Kamina non seppe il motivo che lo portò a lanciarsi in direzione di quel bambino. Forse fu per il fatto che anche lui aveva perso la madre in tenera età e che non vedeva suo padre da ormai numerosissimi anni. Forse fu a causa della trivella che teneva tra le mani, lo stesso oggetto che aveva consentito a suo padre di avere una vita diversa e a lui di vedere la superficie. O forse, fu semplicemente perchè, per qualche ragione che non riusciva a spiegarsi, si sentiva legato a quel bimbo di cui non conosceva nemmeno il nome.

Ad ogni modo quale che fosse il motivo Kamina corse a fianco a lui e chinatosi per terra prese le mani del bambino tra le sue, fasciandogli, con le bende che portava intorno alle braccia, le ferite.

Il piccolo si voltò guardandolo con tristezza e stupore, quindi singhiozzando si gettò tra le sue braccia. Kamina si irrigidì per un solo, minimo, istante, poi le sue mani si spostarono in maniera naturale a cingere il corpo del bimbo.

"Calmati."

Sussurrò piano.

"Calmati, fratellino mio."

Le parole gli erano fluite in maniera talmente naturale dalla bocca che non se ne era nemmeno accorto, eppure nel sentirle il bimbo smise di piangere. Il più grande sorrise e si alzò in piedi porgendogli la mano che il piccolo si affrettò a stringere.

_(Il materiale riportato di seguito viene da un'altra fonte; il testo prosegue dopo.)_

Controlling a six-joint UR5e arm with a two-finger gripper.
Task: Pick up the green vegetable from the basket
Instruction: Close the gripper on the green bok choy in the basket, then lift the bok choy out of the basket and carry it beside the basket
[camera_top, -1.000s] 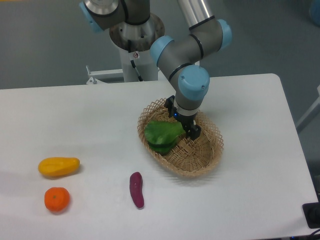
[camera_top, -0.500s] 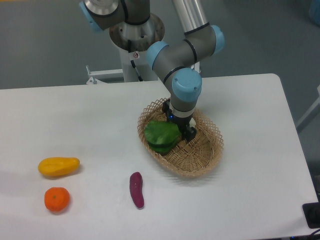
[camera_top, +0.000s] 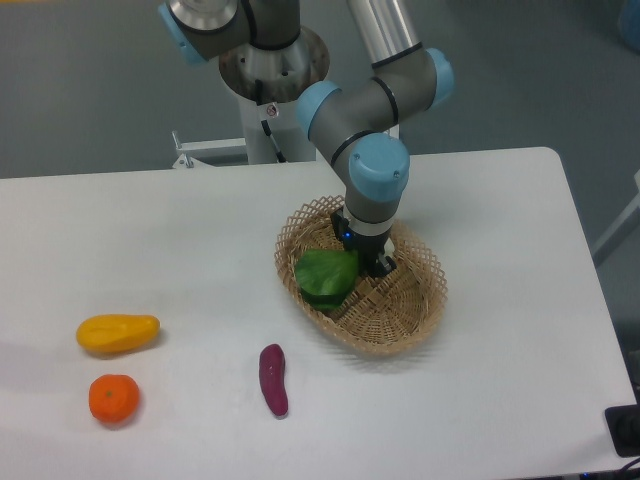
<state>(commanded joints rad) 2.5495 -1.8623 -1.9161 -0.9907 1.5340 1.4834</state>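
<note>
Well, no writing shows; the black two-finger gripper (camera_top: 368, 258) touches the bright green leafy vegetable (camera_top: 325, 278) inside the tan woven oval basket (camera_top: 425, 300); its grip I cannot tell

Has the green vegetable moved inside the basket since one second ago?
Yes. The green vegetable has shifted slightly to the right, away from the left rim of the basket, which stayed in place. The gripper is at its right edge.

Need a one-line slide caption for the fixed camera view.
Gripper down in the basket, at the green vegetable.
</note>
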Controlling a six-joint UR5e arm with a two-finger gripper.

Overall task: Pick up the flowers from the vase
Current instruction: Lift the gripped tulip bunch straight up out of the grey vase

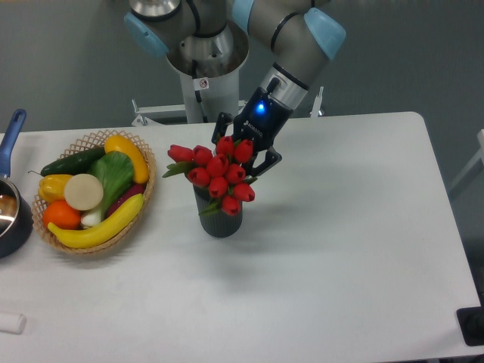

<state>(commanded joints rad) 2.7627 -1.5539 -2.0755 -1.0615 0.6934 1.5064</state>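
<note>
The flowers (pixel 218 175), a bunch of red tulip buds with green leaves, stand in the short dark grey ribbed vase (pixel 220 218) at the table's middle. My gripper (pixel 242 155) reaches down from behind and to the right, its blue light lit. Its two black fingers (pixel 271 159) close around the back of the bunch, just under the upper buds, and appear shut on it. The stems and the fingertips are hidden behind the buds. The lower part of the bunch still sits inside the vase's mouth.
A woven basket (pixel 144 198) of fruit and vegetables sits left of the vase. A dark pan with a blue handle (pixel 10 136) is at the far left edge. A small white object (pixel 10 323) lies near the front left corner.
</note>
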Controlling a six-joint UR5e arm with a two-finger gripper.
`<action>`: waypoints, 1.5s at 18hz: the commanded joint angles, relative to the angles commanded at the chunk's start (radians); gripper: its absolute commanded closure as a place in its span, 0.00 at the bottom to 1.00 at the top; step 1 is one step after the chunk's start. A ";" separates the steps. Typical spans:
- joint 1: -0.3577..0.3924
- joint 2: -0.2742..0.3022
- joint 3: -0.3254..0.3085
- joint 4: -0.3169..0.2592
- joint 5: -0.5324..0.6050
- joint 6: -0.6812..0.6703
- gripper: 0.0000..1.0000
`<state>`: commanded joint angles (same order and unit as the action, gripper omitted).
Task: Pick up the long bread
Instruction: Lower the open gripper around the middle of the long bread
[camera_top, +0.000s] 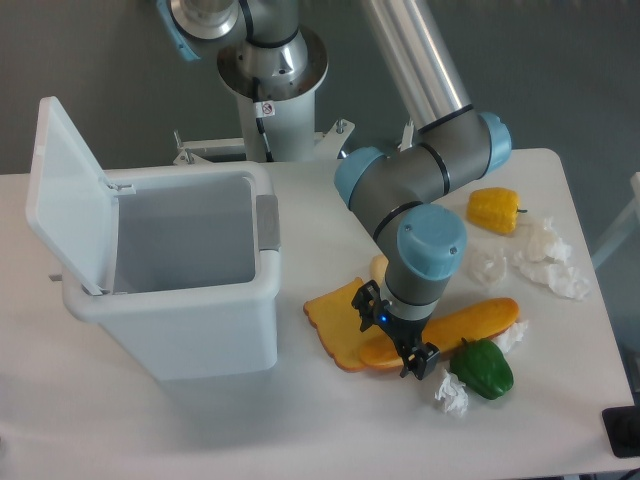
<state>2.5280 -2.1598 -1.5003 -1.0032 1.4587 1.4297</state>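
Gripper (394, 333) is low over the left half of the long bread (470, 323), fingers spread and straddling it, nothing clamped yet. The loaf lies on the table (560, 200) with its left end resting on the toast slice (335, 318) and a green pepper (482, 368) just beside its middle. Judgement: hollow plastic toy, so light and stiff, but glossy and rounded, likely to slip. Best hold is across the narrow width, nearer mid-length to limit tipping.
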 joint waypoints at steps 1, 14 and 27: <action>0.000 -0.006 0.006 0.000 0.017 0.000 0.00; -0.014 -0.034 0.009 -0.002 0.032 -0.002 0.00; -0.014 -0.029 0.003 -0.005 0.034 -0.011 0.31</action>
<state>2.5142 -2.1890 -1.4972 -1.0078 1.4926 1.4189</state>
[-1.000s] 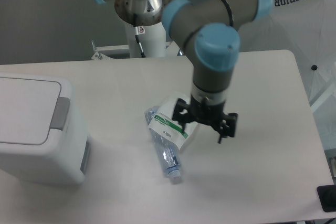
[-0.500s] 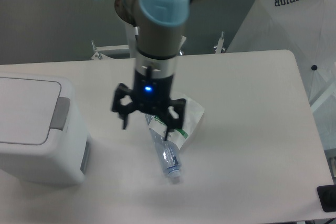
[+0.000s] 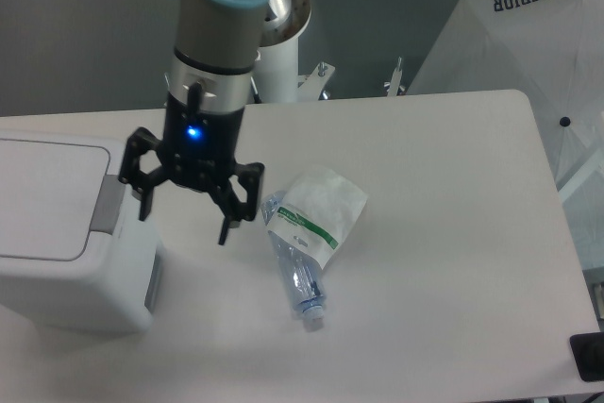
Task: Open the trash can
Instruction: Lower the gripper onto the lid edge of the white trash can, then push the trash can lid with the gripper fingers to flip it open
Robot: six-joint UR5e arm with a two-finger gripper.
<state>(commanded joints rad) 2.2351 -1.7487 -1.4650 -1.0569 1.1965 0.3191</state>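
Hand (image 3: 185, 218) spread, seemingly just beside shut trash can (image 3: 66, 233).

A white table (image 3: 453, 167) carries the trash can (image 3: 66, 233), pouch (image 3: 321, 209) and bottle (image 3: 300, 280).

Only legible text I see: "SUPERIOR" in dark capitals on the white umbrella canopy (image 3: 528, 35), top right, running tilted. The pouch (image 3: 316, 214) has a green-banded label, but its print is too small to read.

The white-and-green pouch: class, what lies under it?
A clear plastic bottle lies under the pouch; its lower part sticks out toward the camera. The bottle's upper part is covered.
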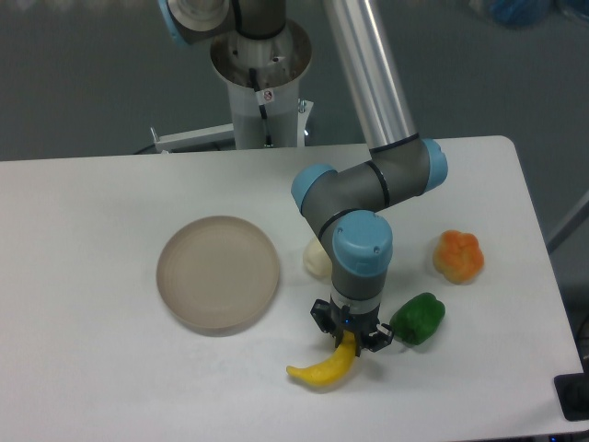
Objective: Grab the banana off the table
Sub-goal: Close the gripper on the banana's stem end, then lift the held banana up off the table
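The bright yellow curved banana [324,369] lies on the white table [92,368] near the front, right of centre. My gripper [350,342] points straight down over the banana's right end. Its fingers stand on either side of that end and look closed against it. The banana's lower left tip seems to rest on the table. The arm's wrist hides the contact itself.
A round beige plate [218,273] sits left of the gripper. A pale cream round fruit [316,259] is partly hidden behind the arm. A green pepper [419,318] lies just right of the gripper, an orange pepper [458,256] farther right. The table's front edge is close.
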You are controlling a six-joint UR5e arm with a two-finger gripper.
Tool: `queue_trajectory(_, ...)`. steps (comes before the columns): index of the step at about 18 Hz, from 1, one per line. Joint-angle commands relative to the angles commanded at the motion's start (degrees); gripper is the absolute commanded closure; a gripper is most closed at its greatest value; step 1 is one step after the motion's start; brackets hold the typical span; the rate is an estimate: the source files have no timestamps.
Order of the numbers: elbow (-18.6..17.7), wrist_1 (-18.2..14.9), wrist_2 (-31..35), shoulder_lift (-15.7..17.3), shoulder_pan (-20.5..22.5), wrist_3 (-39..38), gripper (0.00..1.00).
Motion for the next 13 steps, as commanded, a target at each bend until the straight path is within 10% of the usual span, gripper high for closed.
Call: queue_trajectory(13, 1.4, -1.8, 1.1, 7.1, 8.5, 18.9, 0.64)
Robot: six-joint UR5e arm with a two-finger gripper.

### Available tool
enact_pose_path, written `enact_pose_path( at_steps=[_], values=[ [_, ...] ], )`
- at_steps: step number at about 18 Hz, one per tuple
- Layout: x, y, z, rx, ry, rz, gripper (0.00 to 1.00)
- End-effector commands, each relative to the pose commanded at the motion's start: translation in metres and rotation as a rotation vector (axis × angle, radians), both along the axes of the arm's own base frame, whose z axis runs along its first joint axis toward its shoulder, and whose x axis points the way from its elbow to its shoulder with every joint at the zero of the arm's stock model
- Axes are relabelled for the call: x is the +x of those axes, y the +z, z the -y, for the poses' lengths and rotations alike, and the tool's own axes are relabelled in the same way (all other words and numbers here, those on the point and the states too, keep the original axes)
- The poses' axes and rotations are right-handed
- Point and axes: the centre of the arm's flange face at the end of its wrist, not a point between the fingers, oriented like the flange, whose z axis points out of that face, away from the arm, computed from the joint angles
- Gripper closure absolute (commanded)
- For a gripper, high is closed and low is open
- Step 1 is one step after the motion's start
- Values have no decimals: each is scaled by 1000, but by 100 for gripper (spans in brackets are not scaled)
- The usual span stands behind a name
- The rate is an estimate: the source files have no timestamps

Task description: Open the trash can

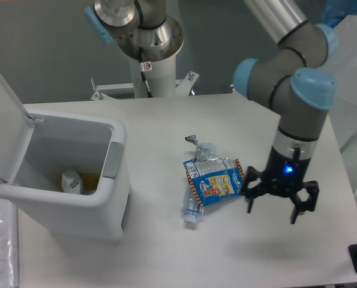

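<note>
The grey-and-blue jointed robot arm (pixel 298 90) reaches down over the right side of the white table (pixel 166 252), its black fingers (pixel 250 195) spread apart and holding nothing, poised just right of the litter. One large white boxy plastic trash can (pixel 76 192) stands at the table's left, its flat lid (pixel 4 120) tipped up and some yellow and white scraps (pixel 76 180) inside. Between the two lie one crushed clear plastic bottle (pixel 196 204) and one blue-and-yellow snack wrapper (pixel 217 182) resting over it.
</note>
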Motion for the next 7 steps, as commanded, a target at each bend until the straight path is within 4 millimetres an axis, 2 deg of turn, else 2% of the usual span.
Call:
enact_pose_path(
  at_steps=[3,7],
  values=[
    [0,-15,-3,-82,-128,-22,0],
    [-5,-10,2,-140,-233,-52,0]
  ],
)
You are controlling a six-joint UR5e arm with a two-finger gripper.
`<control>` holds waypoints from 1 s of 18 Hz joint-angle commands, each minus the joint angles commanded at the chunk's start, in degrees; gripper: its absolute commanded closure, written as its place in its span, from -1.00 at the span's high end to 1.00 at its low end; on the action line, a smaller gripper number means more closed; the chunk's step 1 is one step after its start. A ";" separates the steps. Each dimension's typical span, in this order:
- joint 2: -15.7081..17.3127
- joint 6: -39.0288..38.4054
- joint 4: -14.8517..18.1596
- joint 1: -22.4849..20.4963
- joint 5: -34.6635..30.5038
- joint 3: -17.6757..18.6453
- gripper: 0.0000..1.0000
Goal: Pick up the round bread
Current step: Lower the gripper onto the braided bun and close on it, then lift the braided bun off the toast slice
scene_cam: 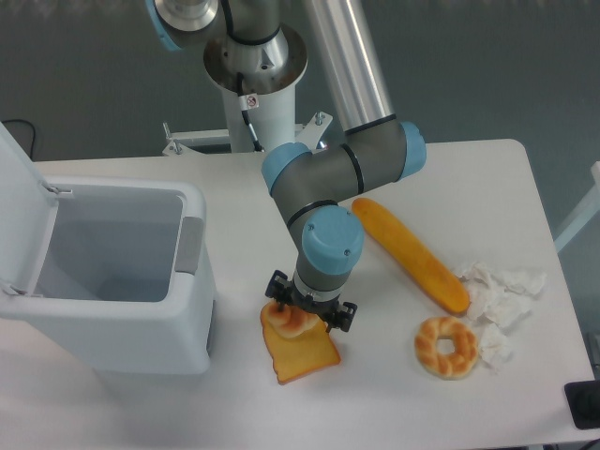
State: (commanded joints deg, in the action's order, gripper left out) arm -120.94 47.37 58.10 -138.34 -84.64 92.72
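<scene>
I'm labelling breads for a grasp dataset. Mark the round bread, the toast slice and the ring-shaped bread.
round bread (292, 322), fixed camera, on its visible golden top below the wrist.
toast slice (302, 357), fixed camera, on its flat orange face.
ring-shaped bread (427, 348), fixed camera, on the braided left side.

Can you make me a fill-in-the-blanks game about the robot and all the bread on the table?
1. The bun sits on top of the flat orange ____.
2. The bread with a hole lies next to some crumpled white ____.
3. The white bin has its lid ____.
4. The gripper is right above the ____.

Missing words: toast; paper; open; bun
</scene>
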 joint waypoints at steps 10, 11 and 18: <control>0.09 0.26 -0.09 0.00 0.00 -0.09 -0.36; 0.09 0.18 0.00 0.00 0.00 -0.09 -0.57; 0.53 0.70 0.09 -0.17 0.09 -1.40 -0.96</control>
State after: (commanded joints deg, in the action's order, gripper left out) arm -120.41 48.08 58.18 -138.51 -84.55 91.32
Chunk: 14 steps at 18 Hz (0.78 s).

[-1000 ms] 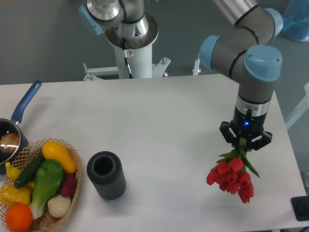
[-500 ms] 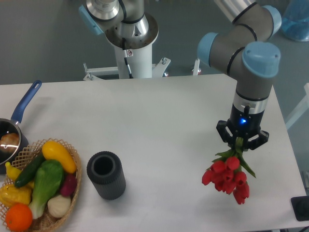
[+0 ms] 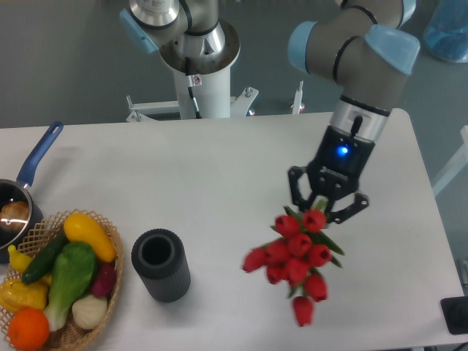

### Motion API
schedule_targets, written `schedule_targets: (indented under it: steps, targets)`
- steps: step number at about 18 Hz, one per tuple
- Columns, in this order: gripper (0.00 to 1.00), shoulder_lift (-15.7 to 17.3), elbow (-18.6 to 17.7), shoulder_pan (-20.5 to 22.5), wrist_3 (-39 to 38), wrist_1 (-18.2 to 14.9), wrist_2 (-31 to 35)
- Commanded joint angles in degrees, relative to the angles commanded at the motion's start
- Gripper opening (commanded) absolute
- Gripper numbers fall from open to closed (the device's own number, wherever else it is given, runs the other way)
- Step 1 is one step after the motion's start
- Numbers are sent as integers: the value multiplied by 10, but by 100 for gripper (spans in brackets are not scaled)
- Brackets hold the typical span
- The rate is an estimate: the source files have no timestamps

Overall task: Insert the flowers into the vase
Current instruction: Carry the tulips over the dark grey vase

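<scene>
The fingers [image 3: 327, 202] are pinching the green stems of the flowers [image 3: 295, 252]. The red buds hang just below the fingers, up in the air over the table [image 3: 219, 168]. The vase [image 3: 161, 265] stands far off to the left of the fingers, with its round mouth open at the top.

The flowers look light and soft. The buds will likely flop and sway when the arm moves. The bunch looks wider than the vase, so the buds may bump the rim. The stems are the best place to hold, because they are thin and bunched together. Squeezing the buds could crush them.
</scene>
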Motion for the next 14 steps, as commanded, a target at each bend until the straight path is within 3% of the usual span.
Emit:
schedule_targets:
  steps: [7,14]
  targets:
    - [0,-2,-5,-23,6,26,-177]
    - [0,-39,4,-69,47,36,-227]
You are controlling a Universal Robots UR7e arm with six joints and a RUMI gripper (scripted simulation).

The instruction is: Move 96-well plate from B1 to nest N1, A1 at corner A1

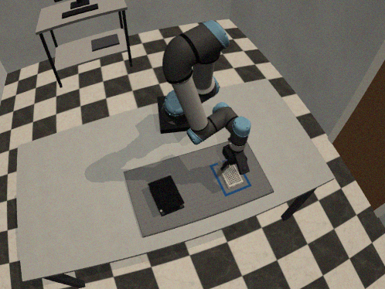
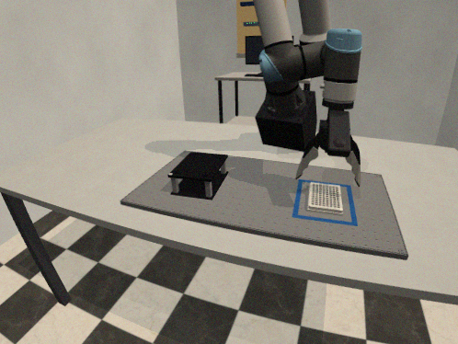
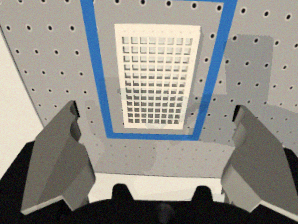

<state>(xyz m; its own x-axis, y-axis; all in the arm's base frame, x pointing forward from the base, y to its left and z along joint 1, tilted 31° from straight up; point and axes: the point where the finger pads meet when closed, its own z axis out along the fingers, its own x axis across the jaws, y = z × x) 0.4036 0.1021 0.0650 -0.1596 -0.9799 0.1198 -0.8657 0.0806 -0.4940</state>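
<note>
The white rectangular 96-well plate [image 2: 326, 198] lies flat inside the blue-outlined bench spot [image 2: 299, 199] on the grey perforated board [image 2: 257, 216], which rests on the pale grey counter [image 2: 92, 152]. Above the plate's far end hangs the dark two-fingered gripper [image 2: 327, 177], its grey fingers spread wide and holding nothing, tips clear of the plate. In the wrist view the plate sits between and ahead of the two fingers. Well apart, at the board's other end, stands the black raised plate nest on short metal legs [image 2: 200, 167], with nothing on top.
</note>
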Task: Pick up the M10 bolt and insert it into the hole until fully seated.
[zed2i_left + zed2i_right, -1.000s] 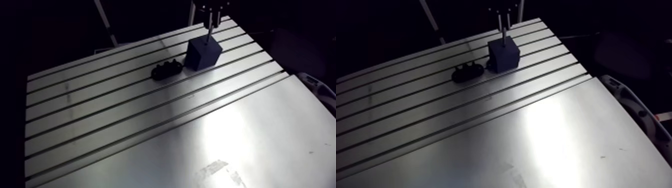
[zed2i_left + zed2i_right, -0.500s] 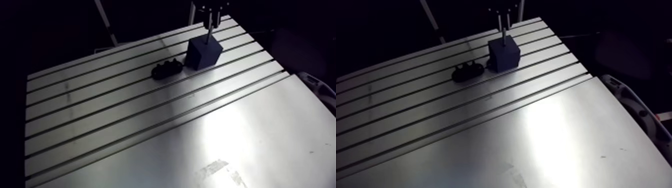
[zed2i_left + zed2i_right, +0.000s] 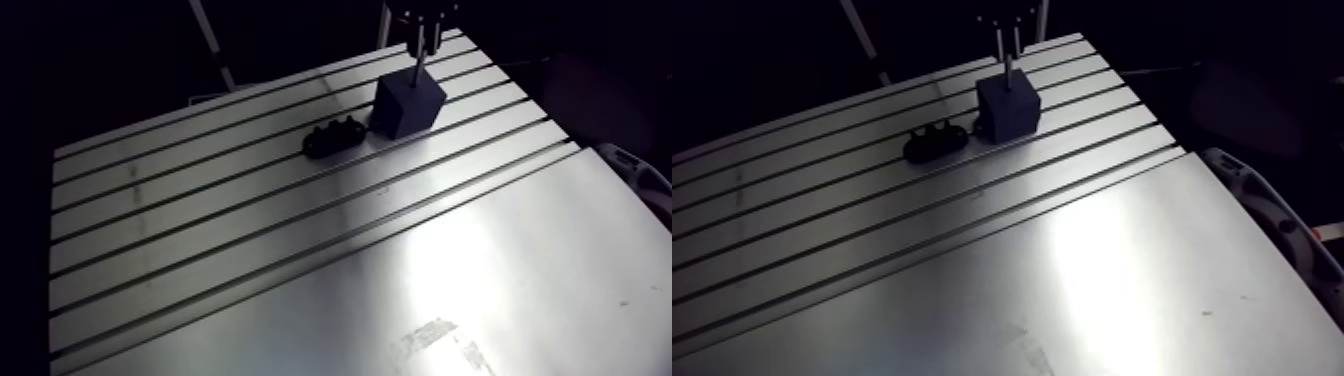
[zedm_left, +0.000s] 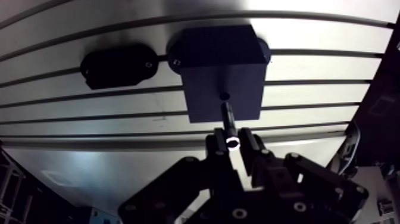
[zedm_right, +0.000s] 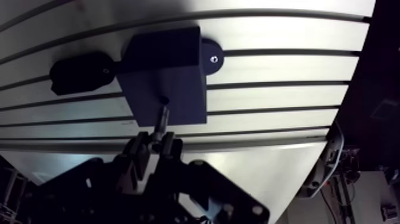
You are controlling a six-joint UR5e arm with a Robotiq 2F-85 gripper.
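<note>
A dark blue block [image 4: 223, 65] stands on the slotted table [image 3: 250, 230], with a small round hole [image 4: 224, 95] in its top face. My gripper [image 4: 233, 146] hangs straight above it and is shut on the M10 bolt [image 4: 228, 119] near its head. The shank points down at the hole. In the wrist view its tip lies just short of the hole. In the arm view the bolt [image 3: 417, 72] stands upright with its lower end at the block [image 3: 407, 108] top. Whether the tip is inside the hole I cannot tell.
A low black holder [image 4: 119, 64] lies on the table close beside the block, also visible in the arm view as the holder [image 3: 335, 137]. The table's far edge and right edge run near the block. A white object [image 3: 1262, 215] sits off the table's right side.
</note>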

"Ti terrò io con me, avrai sempre la mia protezione, da questo momento in avanti tu sarai il mio fratello minore."

Annunciò, mentre il bambino si asciugava le lacrime con un lembo lercio del mantello che aveva indosso. A quel punto Kamina ripetè quel gesto che aveva usato poco prima, nella sua discussione con il capovillaggio, con il dito puntato verso l'alto, quasi a voler indicare qualcosa oltre a quel soffitto che franando provocava la morte degli abitanti di Gia.

"Un giorno, fratello, ti porterò in un luogo dove non ci sono soffitti nè luci artificiali; un luogo dove potrai giocare sotto il sole e addormentarti guardando le stelle; un luogo dove nessun bambino dovrà più piangere la scomparsa dei suoi genitori a causa di terrificanti e continui terremoti. Quel luogo è la superficie! E io, te lo prometto, ti porterò lì!"

Sentenziò, abbassando poi il braccio per accarezzare la testa del piccolo che lo osservava con sguardo estasiato.

A quel punto il bambino strinse un pò più forte la mano di Kamina:

"Fratello... Se ti dico il mio nome mi farai anche un'altra promessa?"

Azzardò, il più grande sorrise e annuì:

"Certamente, tutto quello che vorrai."

Rispose.

"Simon."

Disse semplicemente il piccolo:

"Mi prometti che fino a quel giorno mi starai vicino e lo sarai anche quando ci saremo finalmente arrivati?"

Chiese quindi. Kamina serrò la mano in un pugno lasciando fuori solo il mignolo, che Simon strinse con il suo.

"Certo, è il mio dovere di fratello maggiore. Te lo prometto."